• Task brief
Retype all of the listing exactly, with no pictures.
*** Begin section ***
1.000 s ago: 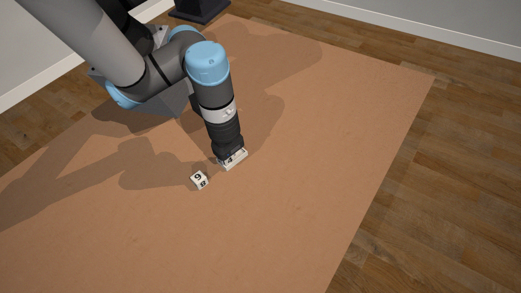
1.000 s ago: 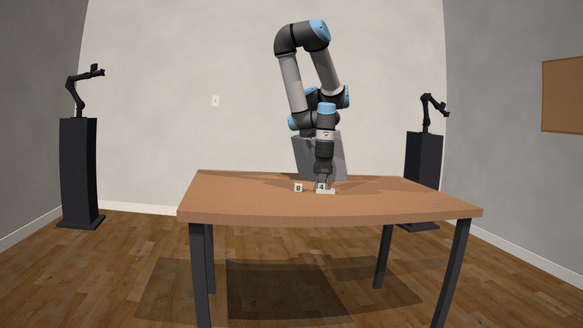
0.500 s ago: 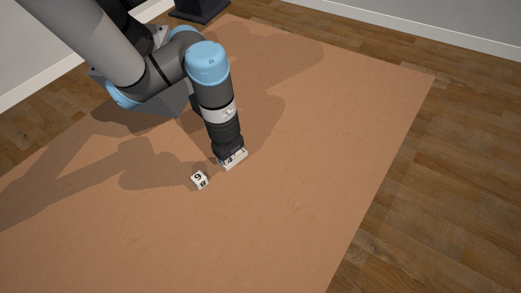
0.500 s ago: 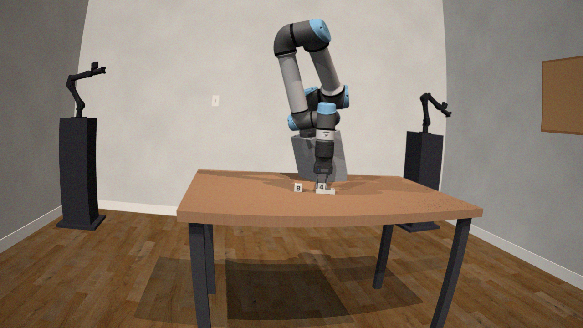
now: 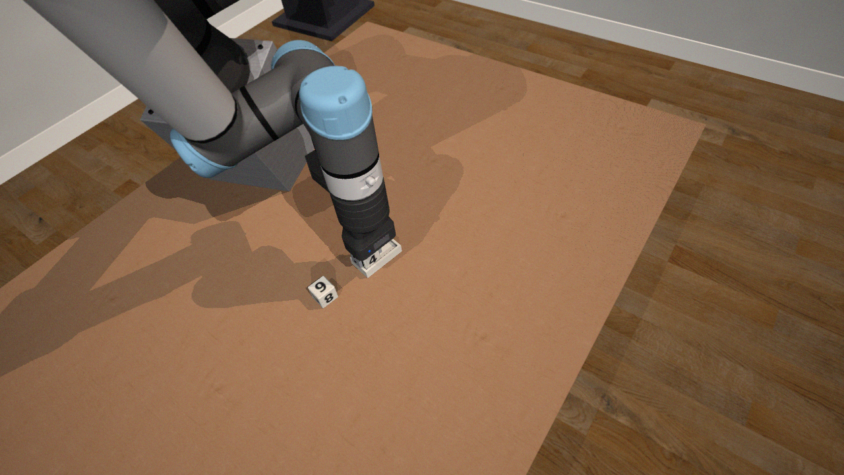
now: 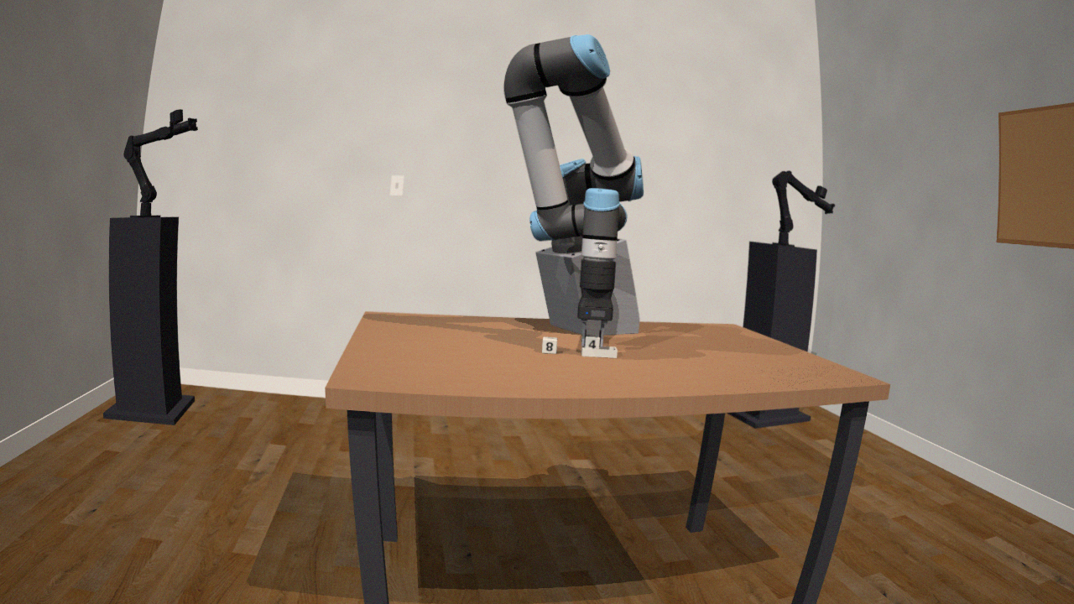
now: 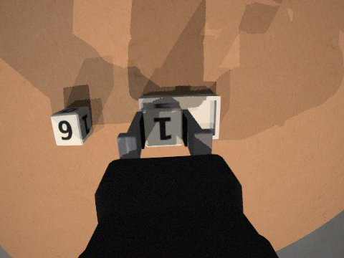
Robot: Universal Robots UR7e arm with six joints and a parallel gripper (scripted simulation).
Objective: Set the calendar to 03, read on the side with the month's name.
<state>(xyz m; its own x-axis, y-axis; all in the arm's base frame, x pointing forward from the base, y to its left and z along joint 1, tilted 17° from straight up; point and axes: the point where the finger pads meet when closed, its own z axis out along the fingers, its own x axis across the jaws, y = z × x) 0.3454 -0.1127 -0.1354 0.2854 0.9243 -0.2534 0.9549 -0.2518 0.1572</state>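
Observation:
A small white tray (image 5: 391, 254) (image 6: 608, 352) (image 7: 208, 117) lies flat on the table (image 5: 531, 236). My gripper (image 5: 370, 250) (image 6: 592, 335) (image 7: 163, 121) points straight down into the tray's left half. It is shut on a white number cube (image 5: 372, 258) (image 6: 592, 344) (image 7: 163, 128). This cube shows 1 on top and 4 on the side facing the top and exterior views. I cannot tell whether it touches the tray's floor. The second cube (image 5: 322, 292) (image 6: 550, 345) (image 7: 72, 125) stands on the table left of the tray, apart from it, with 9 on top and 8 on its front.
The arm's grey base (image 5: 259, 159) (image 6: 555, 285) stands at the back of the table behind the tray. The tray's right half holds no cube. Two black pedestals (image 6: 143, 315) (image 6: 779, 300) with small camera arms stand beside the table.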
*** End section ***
• Answer
1.000 s ago: 
1.000 s ago: 
0.500 s ago: 
0.500 s ago: 
now: 
now: 
now: 
Robot: Universal Robots UR7e arm with six joints and a parallel gripper (scripted simulation).
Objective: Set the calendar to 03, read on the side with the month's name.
<state>(xyz m; its own x-axis, y-axis; all in the arm's base frame, x pointing forward from the base, y to its left and z along joint 1, tilted 17° from straight up; point and axes: the point where the finger pads meet when closed, its own z axis out along the fingers, its own x axis across the jaws, y = z × x) 0.3454 -0.1127 -0.1354 0.2854 0.9243 -0.2534 0.9549 -0.2518 0.1572</state>
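Observation:
A small white tray (image 5: 391, 254) (image 6: 608, 352) (image 7: 208, 117) lies flat on the table (image 5: 531, 236). My gripper (image 5: 370, 250) (image 6: 592, 335) (image 7: 163, 121) points straight down into the tray's left half. It is shut on a white number cube (image 5: 372, 258) (image 6: 592, 344) (image 7: 163, 128). This cube shows 1 on top and 4 on the side facing the top and exterior views. I cannot tell whether it touches the tray's floor. The second cube (image 5: 322, 292) (image 6: 550, 345) (image 7: 72, 125) stands on the table left of the tray, apart from it, with 9 on top and 8 on its front.
The arm's grey base (image 5: 259, 159) (image 6: 555, 285) stands at the back of the table behind the tray. The tray's right half holds no cube. Two black pedestals (image 6: 143, 315) (image 6: 779, 300) with small camera arms stand beside the table.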

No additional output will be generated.